§ WORK INSTRUCTIONS:
From the data below, return the exact lines starting at the line containing "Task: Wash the" and ending at the line containing "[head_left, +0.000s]", both included, and nothing else.

§ RECORDS FOR THIS EXERCISE:
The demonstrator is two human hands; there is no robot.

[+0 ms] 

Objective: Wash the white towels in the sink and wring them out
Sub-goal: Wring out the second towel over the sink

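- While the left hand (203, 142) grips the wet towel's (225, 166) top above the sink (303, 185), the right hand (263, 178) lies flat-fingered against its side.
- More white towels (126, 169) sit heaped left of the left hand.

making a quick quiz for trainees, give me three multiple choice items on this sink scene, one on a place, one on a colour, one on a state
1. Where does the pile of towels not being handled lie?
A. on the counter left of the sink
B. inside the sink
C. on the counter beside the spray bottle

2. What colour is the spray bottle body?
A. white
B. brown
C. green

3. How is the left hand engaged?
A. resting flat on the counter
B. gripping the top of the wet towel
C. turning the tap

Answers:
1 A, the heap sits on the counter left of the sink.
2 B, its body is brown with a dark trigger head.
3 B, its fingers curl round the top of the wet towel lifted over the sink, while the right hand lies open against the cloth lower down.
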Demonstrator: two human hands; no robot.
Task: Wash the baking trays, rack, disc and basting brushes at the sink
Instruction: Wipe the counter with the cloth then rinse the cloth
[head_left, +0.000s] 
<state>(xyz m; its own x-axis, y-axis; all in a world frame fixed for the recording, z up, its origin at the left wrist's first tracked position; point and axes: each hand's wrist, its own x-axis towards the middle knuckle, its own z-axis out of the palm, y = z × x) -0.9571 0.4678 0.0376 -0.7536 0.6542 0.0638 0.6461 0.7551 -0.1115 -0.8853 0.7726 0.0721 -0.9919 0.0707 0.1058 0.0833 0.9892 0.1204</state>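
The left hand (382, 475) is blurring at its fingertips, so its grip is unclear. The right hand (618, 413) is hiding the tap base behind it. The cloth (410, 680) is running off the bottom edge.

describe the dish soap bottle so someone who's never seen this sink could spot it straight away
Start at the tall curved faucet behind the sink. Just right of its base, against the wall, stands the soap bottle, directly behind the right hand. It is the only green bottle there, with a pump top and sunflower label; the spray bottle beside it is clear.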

§ RESULT:
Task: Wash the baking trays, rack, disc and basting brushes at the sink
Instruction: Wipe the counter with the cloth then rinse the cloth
[head_left, +0.000s] 

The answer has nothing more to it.